Without including any images, reproduce each entry exactly.

(Items from a dataset)
= Beginning of Section =

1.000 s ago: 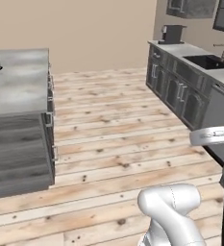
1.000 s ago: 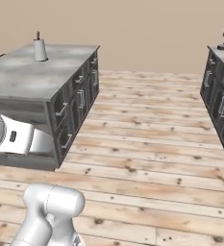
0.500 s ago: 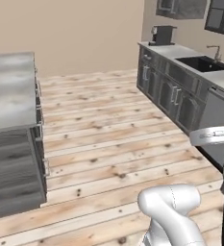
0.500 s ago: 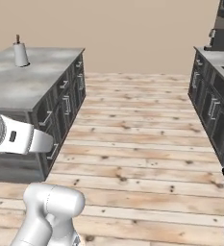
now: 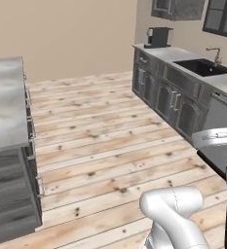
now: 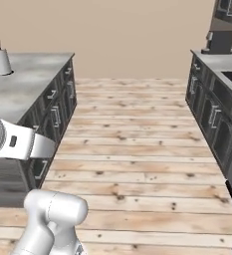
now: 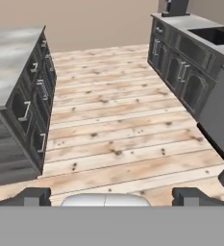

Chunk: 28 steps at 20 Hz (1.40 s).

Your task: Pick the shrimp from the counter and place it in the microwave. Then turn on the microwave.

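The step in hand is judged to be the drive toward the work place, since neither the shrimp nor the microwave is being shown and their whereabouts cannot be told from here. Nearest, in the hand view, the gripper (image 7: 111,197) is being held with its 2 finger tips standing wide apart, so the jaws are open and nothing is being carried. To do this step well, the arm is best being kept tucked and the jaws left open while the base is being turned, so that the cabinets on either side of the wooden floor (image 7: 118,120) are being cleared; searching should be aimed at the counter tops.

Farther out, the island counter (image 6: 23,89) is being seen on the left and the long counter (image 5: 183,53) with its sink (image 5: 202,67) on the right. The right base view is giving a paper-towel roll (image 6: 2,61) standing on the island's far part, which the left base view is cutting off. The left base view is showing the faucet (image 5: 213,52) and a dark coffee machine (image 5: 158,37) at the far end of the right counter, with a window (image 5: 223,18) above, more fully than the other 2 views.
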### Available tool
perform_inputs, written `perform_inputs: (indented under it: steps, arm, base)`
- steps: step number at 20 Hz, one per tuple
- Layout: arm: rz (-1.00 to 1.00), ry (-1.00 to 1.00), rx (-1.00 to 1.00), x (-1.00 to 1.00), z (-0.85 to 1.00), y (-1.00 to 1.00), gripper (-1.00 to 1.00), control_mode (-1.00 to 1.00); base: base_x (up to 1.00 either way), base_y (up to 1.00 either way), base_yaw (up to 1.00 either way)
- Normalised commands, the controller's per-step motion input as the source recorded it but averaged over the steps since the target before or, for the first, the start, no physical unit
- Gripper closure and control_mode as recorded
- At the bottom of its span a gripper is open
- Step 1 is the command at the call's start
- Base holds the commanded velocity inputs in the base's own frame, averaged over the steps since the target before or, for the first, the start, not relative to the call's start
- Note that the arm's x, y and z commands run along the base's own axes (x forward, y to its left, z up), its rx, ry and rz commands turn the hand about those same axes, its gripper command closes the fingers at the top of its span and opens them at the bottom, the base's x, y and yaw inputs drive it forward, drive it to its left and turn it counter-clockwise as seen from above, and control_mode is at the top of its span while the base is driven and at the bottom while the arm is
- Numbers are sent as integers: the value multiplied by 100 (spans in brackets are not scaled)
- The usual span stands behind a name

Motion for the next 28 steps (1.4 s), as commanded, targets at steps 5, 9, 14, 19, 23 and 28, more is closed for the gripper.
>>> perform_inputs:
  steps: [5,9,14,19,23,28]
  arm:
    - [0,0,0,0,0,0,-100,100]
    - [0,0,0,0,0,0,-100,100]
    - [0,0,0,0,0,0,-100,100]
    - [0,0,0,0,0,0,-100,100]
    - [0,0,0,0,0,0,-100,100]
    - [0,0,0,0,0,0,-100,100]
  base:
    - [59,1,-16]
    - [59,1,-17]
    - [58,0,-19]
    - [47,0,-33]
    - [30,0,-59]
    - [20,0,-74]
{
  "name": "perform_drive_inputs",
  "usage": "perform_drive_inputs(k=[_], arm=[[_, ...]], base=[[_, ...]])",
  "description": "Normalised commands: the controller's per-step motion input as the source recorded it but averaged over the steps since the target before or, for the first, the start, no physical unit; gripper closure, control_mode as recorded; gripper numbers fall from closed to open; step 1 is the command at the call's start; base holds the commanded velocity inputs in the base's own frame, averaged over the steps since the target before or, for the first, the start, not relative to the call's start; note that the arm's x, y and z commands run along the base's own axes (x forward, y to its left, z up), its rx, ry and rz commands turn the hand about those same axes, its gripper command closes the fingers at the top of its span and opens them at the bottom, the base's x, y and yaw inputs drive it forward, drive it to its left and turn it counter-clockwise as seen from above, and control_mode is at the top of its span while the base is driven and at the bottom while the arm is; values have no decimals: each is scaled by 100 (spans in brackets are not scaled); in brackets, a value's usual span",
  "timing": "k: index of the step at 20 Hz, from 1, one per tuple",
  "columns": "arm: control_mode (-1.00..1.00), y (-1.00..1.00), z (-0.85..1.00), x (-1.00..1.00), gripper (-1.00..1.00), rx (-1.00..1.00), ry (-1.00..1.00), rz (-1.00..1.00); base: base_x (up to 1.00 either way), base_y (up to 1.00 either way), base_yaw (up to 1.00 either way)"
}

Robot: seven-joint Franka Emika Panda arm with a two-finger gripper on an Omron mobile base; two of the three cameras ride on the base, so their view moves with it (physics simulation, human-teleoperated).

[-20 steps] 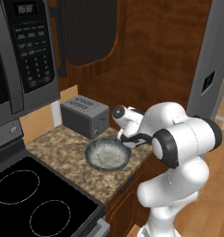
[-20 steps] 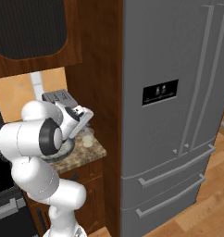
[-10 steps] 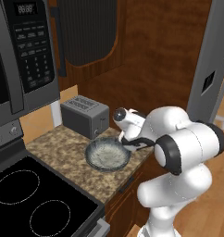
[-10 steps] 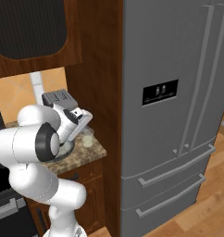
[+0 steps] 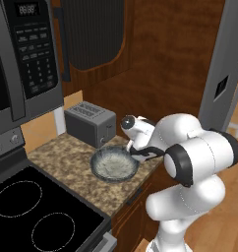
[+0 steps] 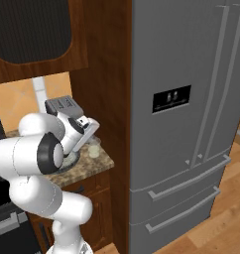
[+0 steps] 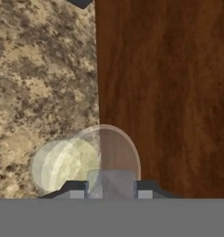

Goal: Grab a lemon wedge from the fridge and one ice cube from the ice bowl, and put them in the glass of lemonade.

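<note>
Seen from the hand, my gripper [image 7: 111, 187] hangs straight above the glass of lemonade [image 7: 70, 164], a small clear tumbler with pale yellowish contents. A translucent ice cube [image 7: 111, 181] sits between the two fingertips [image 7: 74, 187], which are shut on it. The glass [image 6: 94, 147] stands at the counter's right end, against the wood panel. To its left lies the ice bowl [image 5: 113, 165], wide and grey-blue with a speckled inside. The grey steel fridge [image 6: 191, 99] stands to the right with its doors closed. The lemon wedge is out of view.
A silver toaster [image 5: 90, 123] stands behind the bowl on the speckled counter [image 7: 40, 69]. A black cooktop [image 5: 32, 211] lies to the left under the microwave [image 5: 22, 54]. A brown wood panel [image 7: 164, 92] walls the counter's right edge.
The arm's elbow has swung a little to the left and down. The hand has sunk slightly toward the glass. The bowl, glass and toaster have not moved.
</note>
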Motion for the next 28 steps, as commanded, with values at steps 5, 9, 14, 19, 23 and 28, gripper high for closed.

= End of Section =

SOLUTION FOR THIS TASK ::
1.000 s ago: 
1.000 s ago: 
0.500 s ago: 
0.500 s ago: 
now: 
now: 
now: 

Chunk: 28 steps at 20 Hz (1.40 s).

Your task: Pick the shrimp from the counter and place it in the microwave. Then turn on the microwave.

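The step in hand is judged to be the drive toward the work place, since neither the shrimp nor the microwave is being shown and their whereabouts cannot be told from here. Nearest, in the hand view, the gripper (image 7: 111,197) is being held with its 2 finger tips standing wide apart, so the jaws are open and nothing is being carried. To do this step well, the arm is best being kept tucked and the jaws left open while the base is being turned, so that the cabinets on either side of the wooden floor (image 7: 118,120) are being cleared; searching should be aimed at the counter tops.

Farther out, the island counter (image 6: 23,89) is being seen on the left and the long counter (image 5: 183,53) with its sink (image 5: 202,67) on the right. The right base view is giving a paper-towel roll (image 6: 2,61) standing on the island's far part, which the left base view is cutting off. The left base view is showing the faucet (image 5: 213,52) and a dark coffee machine (image 5: 158,37) at the far end of the right counter, with a window (image 5: 223,18) above, more fully than the other 2 views.
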### Available tool
perform_inputs, written `perform_inputs: (indented under it: steps, arm, base)`
- steps: step number at 20 Hz, one per tuple
- Layout: arm: rz (-1.00 to 1.00), ry (-1.00 to 1.00), rx (-1.00 to 1.00), x (-1.00 to 1.00), z (-0.85 to 1.00), y (-1.00 to 1.00), gripper (-1.00 to 1.00), control_mode (-1.00 to 1.00); base: base_x (up to 1.00 either way), base_y (up to 1.00 either way), base_yaw (up to 1.00 either way)
- Normalised commands, the controller's per-step motion input as the source recorded it but averaged over the steps since the target before or, for the first, the start, no physical unit
- Gripper closure and control_mode as recorded
- At the bottom of its span a gripper is open
- Step 1 is the command at the call's start
- Base holds the commanded velocity inputs in the base's own frame, averaged over the steps since the target before or, for the first, the start, not relative to the call's start
- Note that the arm's x, y and z commands run along the base's own axes (x forward, y to its left, z up), its rx, ry and rz commands turn the hand about those same axes, its gripper command closes the fingers at the top of its span and opens them at the bottom, the base's x, y and yaw inputs drive it forward, drive it to its left and turn it counter-clockwise as seen from above, and control_mode is at the top of its span while the base is driven and at the bottom while the arm is
- Numbers are sent as integers: the value multiplied by 100 (spans in brackets are not scaled)
- The usual span stands behind a name

Motion for the next 28 steps (1.4 s), as commanded, targets at steps 5, 9, 14, 19, 23 and 28, more is closed for the gripper.
>>> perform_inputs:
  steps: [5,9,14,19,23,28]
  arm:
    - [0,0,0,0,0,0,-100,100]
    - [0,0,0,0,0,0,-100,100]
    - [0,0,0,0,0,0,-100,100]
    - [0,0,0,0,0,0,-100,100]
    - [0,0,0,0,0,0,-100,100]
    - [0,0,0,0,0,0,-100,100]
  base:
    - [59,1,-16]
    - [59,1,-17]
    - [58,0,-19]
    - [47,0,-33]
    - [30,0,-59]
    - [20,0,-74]
{
  "name": "perform_drive_inputs",
  "usage": "perform_drive_inputs(k=[_], arm=[[_, ...]], base=[[_, ...]])",
  "description": "Normalised commands: the controller's per-step motion input as the source recorded it but averaged over the steps since the target before or, for the first, the start, no physical unit; gripper closure, control_mode as recorded; gripper numbers fall from closed to open; step 1 is the command at the call's start; base holds the commanded velocity inputs in the base's own frame, averaged over the steps since the target before or, for the first, the start, not relative to the call's start; note that the arm's x, y and z commands run along the base's own axes (x forward, y to its left, z up), its rx, ry and rz commands turn the hand about those same axes, its gripper command closes the fingers at the top of its span and opens them at the bottom, the base's x, y and yaw inputs drive it forward, drive it to its left and turn it counter-clockwise as seen from above, and control_mode is at the top of its span while the base is driven and at the bottom while the arm is; values have no decimals: each is scaled by 100 (spans in brackets are not scaled); in brackets, a value's usual span",
  "timing": "k: index of the step at 20 Hz, from 1, one per tuple",
  "columns": "arm: control_mode (-1.00..1.00), y (-1.00..1.00), z (-0.85..1.00), x (-1.00..1.00), gripper (-1.00..1.00), rx (-1.00..1.00), ry (-1.00..1.00), rz (-1.00..1.00); base: base_x (up to 1.00 either way), base_y (up to 1.00 either way), base_yaw (up to 1.00 either way)"
}

Robot: seven-joint Franka Emika Panda arm with a two-finger gripper on an Omron mobile base; two of the three cameras ride on the base, so their view moves with it (physics simulation, human-teleoperated).

[-20 steps] 
[-20 steps] 
[-10 steps] 
[-10 steps] 
[+0 steps] 
[+0 steps] 
[+0 steps] 

Goal: Grab a lemon wedge from the fridge and one ice cube from the ice bowl, and put them in the glass of lemonade.

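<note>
Seen from the hand, my gripper [image 7: 111, 187] hangs straight above the glass of lemonade [image 7: 70, 164], a small clear tumbler with pale yellowish contents. A translucent ice cube [image 7: 111, 181] sits between the two fingertips [image 7: 74, 187], which are shut on it. The glass [image 6: 94, 147] stands at the counter's right end, against the wood panel. To its left lies the ice bowl [image 5: 113, 165], wide and grey-blue with a speckled inside. The grey steel fridge [image 6: 191, 99] stands to the right with its doors closed. The lemon wedge is out of view.
A silver toaster [image 5: 90, 123] stands behind the bowl on the speckled counter [image 7: 40, 69]. A black cooktop [image 5: 32, 211] lies to the left under the microwave [image 5: 22, 54]. A brown wood panel [image 7: 164, 92] walls the counter's right edge.
The arm's elbow has swung a little to the left and down. The hand has sunk slightly toward the glass. The bowl, glass and toaster have not moved.
</note>
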Motion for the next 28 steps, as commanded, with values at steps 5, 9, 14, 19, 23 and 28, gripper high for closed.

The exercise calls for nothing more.